Le 14 juillet 2026, les playlists africaines vibraient au rythme d’une nouvelle pépite : « Ride », le dernier titre d’Elinala, chanteuse nigériane dont la voix s’est imposée comme une véritable onde de choc sur les ondes du continent. Publié le 15 juillet, le morceau a rapidement fait le tour des stations et des plateformes de streaming, suscitant l’engouement d’un public avide de sons frais et entraînants.
Originaire du Nigeria, Elinala s’est forgée une identité musicale entre les traditions locales et les productions modernes, un mélange qui trouve aujourd’hui son apogée dans « Ride ». Ce single, classé sous la rubrique Afro‑Club et Afro‑Club Deluxe de RFI Musique, incarne l’essence même de l’afropop : des percussions incisives, des mélodies accrocheuses et une énergie qui pousse à bouger dès les premières notes.
Ce qui rend « Ride » si irrésistible, c’est son groove contagieux, soutenu par une ligne de basse qui pulse comme le cœur d’une métropole africaine en pleine effervescence. La voix d’Elinala, à la fois douce et puissante, glisse sur des arrangements électroniques tout en conservant une chaleur organique, rappelant les meilleures productions de la scène nigériane des dernières années. Le texte, bien que succinct, évoque la liberté de parcourir les routes de la vie, un thème universel qui trouve un écho particulier chez les jeunes africains en quête d’aventure.
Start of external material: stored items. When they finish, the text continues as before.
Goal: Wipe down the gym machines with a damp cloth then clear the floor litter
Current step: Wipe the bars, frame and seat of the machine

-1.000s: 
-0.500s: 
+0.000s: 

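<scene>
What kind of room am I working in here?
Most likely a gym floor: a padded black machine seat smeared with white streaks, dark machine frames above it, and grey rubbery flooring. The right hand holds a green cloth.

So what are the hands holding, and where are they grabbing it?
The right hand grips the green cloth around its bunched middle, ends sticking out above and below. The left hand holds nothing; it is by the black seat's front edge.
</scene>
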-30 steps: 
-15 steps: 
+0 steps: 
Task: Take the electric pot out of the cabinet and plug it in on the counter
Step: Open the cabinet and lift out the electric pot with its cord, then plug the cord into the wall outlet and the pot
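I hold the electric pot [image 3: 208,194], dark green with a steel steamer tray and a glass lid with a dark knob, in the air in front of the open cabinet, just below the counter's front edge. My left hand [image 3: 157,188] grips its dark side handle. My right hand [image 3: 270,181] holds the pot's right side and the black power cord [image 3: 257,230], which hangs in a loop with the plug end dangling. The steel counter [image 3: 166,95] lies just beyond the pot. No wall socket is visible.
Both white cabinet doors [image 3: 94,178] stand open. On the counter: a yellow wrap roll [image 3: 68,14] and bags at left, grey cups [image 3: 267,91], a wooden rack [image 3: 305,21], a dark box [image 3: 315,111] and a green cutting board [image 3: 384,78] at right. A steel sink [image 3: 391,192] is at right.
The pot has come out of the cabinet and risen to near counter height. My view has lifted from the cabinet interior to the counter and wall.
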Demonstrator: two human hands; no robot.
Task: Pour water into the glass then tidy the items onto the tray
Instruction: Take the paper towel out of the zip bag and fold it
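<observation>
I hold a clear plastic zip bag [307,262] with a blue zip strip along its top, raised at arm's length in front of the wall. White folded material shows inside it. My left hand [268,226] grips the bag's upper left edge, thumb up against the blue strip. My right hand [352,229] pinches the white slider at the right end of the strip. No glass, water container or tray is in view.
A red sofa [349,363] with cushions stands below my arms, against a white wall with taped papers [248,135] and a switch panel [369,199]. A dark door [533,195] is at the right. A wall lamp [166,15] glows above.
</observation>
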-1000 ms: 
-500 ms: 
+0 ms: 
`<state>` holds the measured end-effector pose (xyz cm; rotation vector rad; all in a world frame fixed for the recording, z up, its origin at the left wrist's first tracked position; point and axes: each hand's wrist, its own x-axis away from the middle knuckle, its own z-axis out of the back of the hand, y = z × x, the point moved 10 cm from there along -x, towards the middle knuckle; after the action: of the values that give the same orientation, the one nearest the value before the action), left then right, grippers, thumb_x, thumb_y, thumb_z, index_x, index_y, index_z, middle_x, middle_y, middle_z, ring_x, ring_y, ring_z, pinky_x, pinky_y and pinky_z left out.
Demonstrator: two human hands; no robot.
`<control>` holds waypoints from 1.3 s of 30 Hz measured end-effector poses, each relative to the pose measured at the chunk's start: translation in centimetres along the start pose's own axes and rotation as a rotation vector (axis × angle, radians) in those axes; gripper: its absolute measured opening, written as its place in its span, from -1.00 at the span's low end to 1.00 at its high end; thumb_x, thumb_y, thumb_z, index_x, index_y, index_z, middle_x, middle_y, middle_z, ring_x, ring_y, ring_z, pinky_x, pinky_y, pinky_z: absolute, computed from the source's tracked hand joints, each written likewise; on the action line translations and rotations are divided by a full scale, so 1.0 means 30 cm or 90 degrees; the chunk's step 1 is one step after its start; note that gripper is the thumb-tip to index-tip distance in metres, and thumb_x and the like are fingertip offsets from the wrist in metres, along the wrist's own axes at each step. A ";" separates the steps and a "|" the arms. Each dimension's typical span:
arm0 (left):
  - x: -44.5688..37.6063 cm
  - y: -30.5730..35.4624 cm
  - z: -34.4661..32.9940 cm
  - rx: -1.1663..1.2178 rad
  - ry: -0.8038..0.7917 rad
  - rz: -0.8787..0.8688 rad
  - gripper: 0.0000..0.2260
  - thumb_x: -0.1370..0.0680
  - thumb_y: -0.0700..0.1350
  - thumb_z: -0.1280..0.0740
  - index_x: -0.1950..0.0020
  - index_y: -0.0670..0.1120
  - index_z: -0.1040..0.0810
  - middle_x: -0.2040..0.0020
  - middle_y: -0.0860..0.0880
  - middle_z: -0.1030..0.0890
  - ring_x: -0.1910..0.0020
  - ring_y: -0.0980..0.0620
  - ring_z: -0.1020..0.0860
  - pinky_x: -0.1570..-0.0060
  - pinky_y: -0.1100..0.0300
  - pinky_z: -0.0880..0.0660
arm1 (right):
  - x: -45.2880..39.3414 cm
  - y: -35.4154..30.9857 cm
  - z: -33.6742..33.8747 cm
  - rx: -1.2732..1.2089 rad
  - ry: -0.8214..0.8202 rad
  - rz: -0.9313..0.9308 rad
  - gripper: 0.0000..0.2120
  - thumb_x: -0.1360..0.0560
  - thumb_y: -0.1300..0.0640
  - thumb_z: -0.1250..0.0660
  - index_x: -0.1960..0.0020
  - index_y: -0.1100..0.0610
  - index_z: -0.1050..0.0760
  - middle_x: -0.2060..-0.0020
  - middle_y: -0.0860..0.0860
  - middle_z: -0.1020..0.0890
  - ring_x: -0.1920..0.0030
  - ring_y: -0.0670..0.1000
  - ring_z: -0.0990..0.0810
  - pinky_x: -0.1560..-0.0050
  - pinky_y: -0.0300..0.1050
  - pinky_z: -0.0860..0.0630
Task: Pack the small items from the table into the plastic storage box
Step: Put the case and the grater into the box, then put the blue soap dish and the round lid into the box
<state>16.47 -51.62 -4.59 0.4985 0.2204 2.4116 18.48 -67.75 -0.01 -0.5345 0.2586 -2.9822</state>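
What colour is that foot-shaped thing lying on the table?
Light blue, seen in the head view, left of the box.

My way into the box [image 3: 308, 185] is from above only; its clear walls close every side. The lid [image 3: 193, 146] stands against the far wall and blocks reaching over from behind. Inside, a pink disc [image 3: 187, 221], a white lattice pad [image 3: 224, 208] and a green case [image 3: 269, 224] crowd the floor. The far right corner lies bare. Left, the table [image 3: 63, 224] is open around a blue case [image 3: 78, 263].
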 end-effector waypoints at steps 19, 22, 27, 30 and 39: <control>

Intégré dans la programmation d’Afro‑Club, le titre bénéficie d’une visibilité accrue, touchant non seulement les auditeurs nigérians mais aussi les mélomanes de la région du Grand Bassin, du Cameroun à la Tanzanie. Cette diffusion transfrontalière illustre la capacité de la musique à dépasser les frontières linguistiques, un atout majeur pour les artistes qui souhaitent toucher un public pluriel. Le succès d’Elinala confirme que le Nigeria continue de jouer un rôle de fer de lance dans la diffusion du son africain contemporain.
Pour le public camerounais, « Ride » devient rapidement la bande‑son des soirées, des after‑work et des rassemblements informels. Les clubs de Yaoundé et de Douala ont intégré le morceau à leurs playlists, créant une atmosphère où le public se laisse emporter par le tempo entraînant. Cette adoption locale montre comment un hit nigérian peut devenir un hymne partagé, renforçant le sentiment d’appartenance à une communauté musicale africaine sans frontières.
Le même créneau a mis en avant d’autres talents, comme Ariel Wayz et Bensoul avec « Waiting », un duo qui mêle kinyarwanda et swahili, ainsi que le jeune camerounais Cysoul et son titre « My Way ». Cette diversité de voix et de langues, réunies autour d’une même vague sonore, témoigne de la richesse du panorama musical africain, où chaque artiste puise dans ses racines pour créer un son universel. Le phénomène « Ride » s’inscrit ainsi dans une dynamique plus large où la collaboration et l’échange culturel sont les moteurs d’une nouvelle génération d’artistes.
Alors que l’été s’installe, les attentes sont grandes pour les prochains projets d’Elinala et de ses pairs. Le succès de « Ride » laisse présager une saison riche en découvertes, où la musique africaine continuera de s’imposer comme un acteur incontournable sur la scène mondiale. Les auditeurs camerounais, déjà conquis, attendent avec impatience la prochaine vague de sons qui, comme ce hit nigérian, saura faire vibrer leurs cœurs et leurs corps.